На море смотрит и квадратная башня.
Кажется, что она пикейная, словно одета в кружево.
Четыре верхушки, четыре пилястры, четыре пика. Готические линии под стать английскому замку, арочные окна, уходящие в небо. Резная инкрустация из туфа, замысловатые узоры, высеченные в камне.
Винченцо чувствует восторг Джулии.
— Но она…
— Восхитительная. Я знаю. Поэтому не хотел привозить тебя сюда раньше времени, — говорит он и берет ее за руку. — Пойдем.

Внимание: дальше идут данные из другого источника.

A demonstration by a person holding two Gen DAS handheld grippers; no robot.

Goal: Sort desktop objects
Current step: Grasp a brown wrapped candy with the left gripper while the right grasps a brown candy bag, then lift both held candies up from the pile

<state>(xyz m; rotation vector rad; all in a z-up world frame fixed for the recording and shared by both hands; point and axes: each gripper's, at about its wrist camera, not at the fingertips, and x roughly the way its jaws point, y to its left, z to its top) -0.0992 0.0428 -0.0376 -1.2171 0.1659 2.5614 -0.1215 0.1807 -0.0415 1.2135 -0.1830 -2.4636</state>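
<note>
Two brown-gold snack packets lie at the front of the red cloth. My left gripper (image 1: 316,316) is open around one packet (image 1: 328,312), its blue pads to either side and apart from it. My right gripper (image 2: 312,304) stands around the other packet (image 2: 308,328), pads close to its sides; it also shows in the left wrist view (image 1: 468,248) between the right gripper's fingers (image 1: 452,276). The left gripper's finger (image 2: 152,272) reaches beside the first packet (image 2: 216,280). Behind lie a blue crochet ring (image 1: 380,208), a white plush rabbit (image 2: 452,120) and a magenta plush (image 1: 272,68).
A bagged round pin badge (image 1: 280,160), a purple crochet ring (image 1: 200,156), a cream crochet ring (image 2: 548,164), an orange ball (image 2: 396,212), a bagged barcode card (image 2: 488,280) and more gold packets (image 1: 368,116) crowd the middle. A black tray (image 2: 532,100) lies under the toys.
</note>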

Оборачивается к няне и матери.
— Вы подождите здесь.
Карло смотрит, как они входят в дом. Остается внизу, понимая, что их надо оставить наедине: Джулия еще не знает про зал в башне, о котором Винченцо мечтал с того самого момента, как понял, что станет его единственным хозяином.
Шаги отзываются эхом в пустых комнатах. Горничная идет впереди, открывает окна. Впускает солнце, свет ложится на квадратики майолики, устилающие пол. Шум моря заглушает шорох юбок и негромкие голоса хозяев.
Мебель из красного дерева и ореха — столы, шкафы, диваны, консоли — оживает под мягким светом. Не хватает декоративных салфеток, но о них позаботится Джулия. Когда он говорит ей об этом, она светится от счастья.
Винченцо пересекает коридор с окнами, выходящими на море, останавливается у двери. Берется за круглую ручку.
— Смотри.
Джулия входит.
Над головой — крестовый свод, высокий, изящный, как в церкви. Ребра, покрашенные в красные и золотые цвета, скользят вниз, чтобы плавно перейти в оконные рамы.
Золото, охра и — море. Залив Аренеллы и весь Палермо.
У нее захватывает дух. Она кружится на месте, запрокинув голову, и смеется, как ребенок.
— Тебе нравится? — он обнимает ее сзади. — Ни у кого в Палермо нет ничего подобного.